Текст научной работы на тему «Physiological Consequences of Genetic Transformation: Result of Target Gene Expression or Stress Reaction?»

Journal of Stress Physiology & Biochemistry, Vol. 11 No. 2 2015, pp. 64-72 ISSN 1997-0838 Original Text Copyright © 2015 by Enikeev, Kopytina, Maximova, Nurminskaya, Shafikova, Rusaleva, Fedoseeva and Shvetsov

ORIGINAL ARTICLE

Physiological Consequences of Genetic Transformation: Result of Target Gene Expression or Stress Reaction?

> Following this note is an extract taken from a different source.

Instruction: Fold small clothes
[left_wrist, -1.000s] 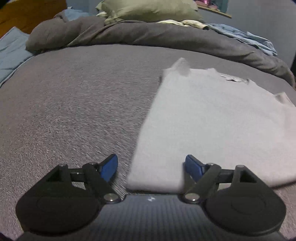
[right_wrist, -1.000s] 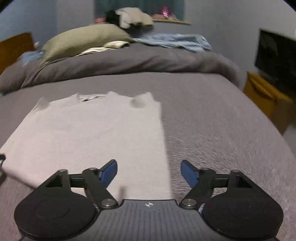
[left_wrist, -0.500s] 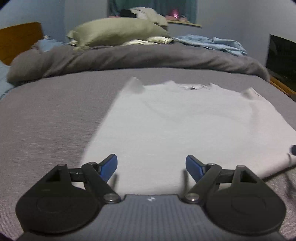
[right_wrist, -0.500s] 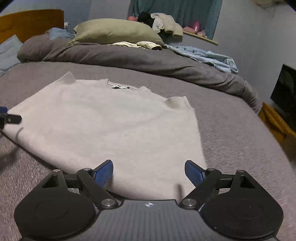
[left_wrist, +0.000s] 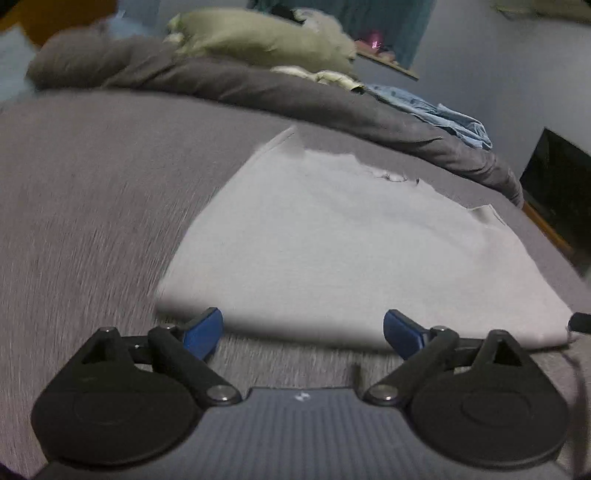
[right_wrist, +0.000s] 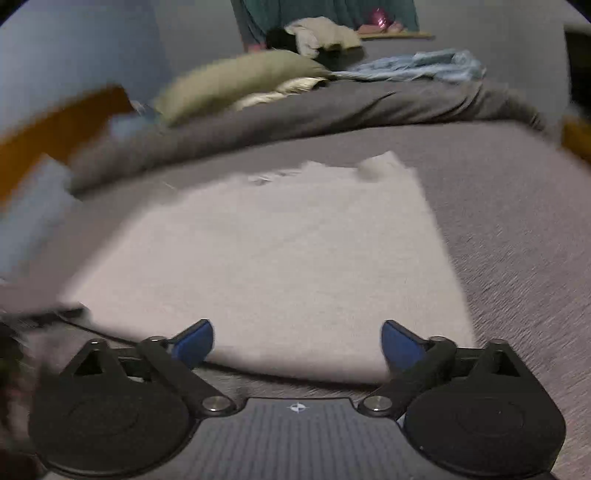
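My left gripper (left_wrist: 303, 332) and right gripper (right_wrist: 297, 341) are opening at the shirt's (left_wrist: 351, 251) near hem (nothing pinched).

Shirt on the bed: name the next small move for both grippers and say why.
Probably ease both grippers down onto the shirt's near hem. The left gripper and right gripper are opening at that edge, with nothing between the fingers, and the shirt lies flat.

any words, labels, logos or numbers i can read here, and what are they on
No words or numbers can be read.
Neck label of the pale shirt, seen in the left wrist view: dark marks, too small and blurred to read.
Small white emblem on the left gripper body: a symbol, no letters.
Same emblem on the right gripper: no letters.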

A.G. Enikeev, T.V. Kopytina, L.A. Maximova, Yu.V. Nurminskaya, T.N. Shafikova, T.M. Rusaleva, I.V. Fedoseeva, S.G. Shvetsov

Siberian Institute of Plant Physiology and Biochemistry, Siberian Branch, Russian Academy of Sciences, Irkutsk, 664033, Russia

Email: [email protected]

Received June 3, 2015

The transgenic and non-transgenic tobacco cell cultures were analyzed for resistance to abiotic and biotic stress. The different physiological reaction of cell culture depending on T-DNA structure (or transgen structure) was observed. The cell culture transformed by disarmed Agrobacterium tumefaciense A699 with pCNL 65 nptII demonstrated the same stress-resistance as nontransgenic control cell culture. The cell culture transformed by Agrobacterium tumefaciense LBA 4400 pBiCaMV nptII + hsp101 showed a raised stress-resistance to high temperature, high KF concentration, and to the action of Clavibacter michiganensis ssp sepidonicus. Obviously, the expression of transferred arabodopsis gene hsp101 provides protection properties of transgenic cell culture under the influence of various stress factors. Moreover, that agrobacterial transformation as previous stress-factor is supposed to make a contribution to formation of transgenic cell culture cross-resistance.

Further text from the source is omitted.